Work task.
The expected answer is the set of lines in the data below between the line holding "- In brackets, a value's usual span" and the line holding "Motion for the", inclusive, written out exactly.

━━━━━━━━━━

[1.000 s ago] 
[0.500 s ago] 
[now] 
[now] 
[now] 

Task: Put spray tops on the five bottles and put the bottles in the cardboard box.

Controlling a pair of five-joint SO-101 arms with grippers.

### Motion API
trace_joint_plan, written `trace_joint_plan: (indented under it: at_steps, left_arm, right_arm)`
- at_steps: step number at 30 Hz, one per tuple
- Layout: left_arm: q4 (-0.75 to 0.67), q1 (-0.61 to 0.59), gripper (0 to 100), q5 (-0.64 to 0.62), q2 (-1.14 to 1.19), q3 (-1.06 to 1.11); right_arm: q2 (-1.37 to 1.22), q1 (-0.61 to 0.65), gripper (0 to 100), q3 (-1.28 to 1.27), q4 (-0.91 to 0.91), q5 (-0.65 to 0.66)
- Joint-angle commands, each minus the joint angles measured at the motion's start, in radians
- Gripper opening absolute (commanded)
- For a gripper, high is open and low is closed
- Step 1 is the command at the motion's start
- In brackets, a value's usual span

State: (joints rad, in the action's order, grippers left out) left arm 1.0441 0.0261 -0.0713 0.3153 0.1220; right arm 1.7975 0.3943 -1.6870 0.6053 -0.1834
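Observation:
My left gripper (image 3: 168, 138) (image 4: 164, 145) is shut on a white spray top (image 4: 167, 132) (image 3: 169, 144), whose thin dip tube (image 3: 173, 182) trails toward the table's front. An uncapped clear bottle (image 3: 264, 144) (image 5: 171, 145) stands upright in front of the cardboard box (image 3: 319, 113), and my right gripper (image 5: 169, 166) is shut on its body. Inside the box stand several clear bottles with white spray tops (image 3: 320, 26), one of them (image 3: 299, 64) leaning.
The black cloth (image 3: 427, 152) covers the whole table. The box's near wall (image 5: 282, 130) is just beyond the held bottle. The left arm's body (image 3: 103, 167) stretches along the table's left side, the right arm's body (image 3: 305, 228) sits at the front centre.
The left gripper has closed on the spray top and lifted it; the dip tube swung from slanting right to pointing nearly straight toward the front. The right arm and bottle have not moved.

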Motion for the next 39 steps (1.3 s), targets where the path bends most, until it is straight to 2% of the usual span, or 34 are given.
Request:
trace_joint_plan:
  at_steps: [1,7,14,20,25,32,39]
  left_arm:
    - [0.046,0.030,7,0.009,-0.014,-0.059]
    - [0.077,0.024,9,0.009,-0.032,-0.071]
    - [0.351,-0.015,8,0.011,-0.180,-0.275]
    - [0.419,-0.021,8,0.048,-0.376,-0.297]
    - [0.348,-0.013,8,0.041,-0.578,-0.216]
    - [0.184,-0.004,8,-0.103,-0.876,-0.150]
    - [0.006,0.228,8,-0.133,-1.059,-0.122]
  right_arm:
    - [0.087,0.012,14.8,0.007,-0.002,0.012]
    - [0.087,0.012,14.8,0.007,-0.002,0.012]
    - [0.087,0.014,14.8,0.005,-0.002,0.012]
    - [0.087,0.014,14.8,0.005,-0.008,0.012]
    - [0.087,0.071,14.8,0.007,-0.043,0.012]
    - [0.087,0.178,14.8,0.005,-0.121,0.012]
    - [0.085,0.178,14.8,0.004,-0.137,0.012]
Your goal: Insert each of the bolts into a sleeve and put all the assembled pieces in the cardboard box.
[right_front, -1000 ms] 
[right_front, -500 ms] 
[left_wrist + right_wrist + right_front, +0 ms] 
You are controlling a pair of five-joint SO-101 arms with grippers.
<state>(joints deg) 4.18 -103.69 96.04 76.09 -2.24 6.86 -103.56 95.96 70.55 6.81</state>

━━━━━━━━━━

Response area.
- In brackets, a value's usual span

State: (joints rad, in the action's order, grippers left out) left arm 1.0441 0.0261 -0.0713 0.3153 0.1220; right arm 1.7975 0.3943 -1.6870 0.6053 -0.1834
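Observation:
My left gripper (image 3: 168, 138) (image 4: 164, 145) is shut on a white spray top (image 4: 167, 132) (image 3: 169, 144), whose thin dip tube (image 3: 173, 182) trails toward the table's front. An uncapped clear bottle (image 3: 264, 144) (image 5: 171, 145) stands upright in front of the cardboard box (image 3: 319, 113), and my right gripper (image 5: 169, 166) is shut on its body. Inside the box stand several clear bottles with white spray tops (image 3: 320, 26), one of them (image 3: 299, 64) leaning.
The black cloth (image 3: 427, 152) covers the whole table. The box's near wall (image 5: 282, 130) is just beyond the held bottle. The left arm's body (image 3: 103, 167) stretches along the table's left side, the right arm's body (image 3: 305, 228) sits at the front centre.
The left gripper has closed on the spray top and lifted it; the dip tube swung from slanting right to pointing nearly straight toward the front. The right arm and bottle have not moved.
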
Motion for the next 39 steps (1.3 s), targets where the path bends most, until it is straight to 2% of the usual span, or 34 are given.

This output contains the full answer.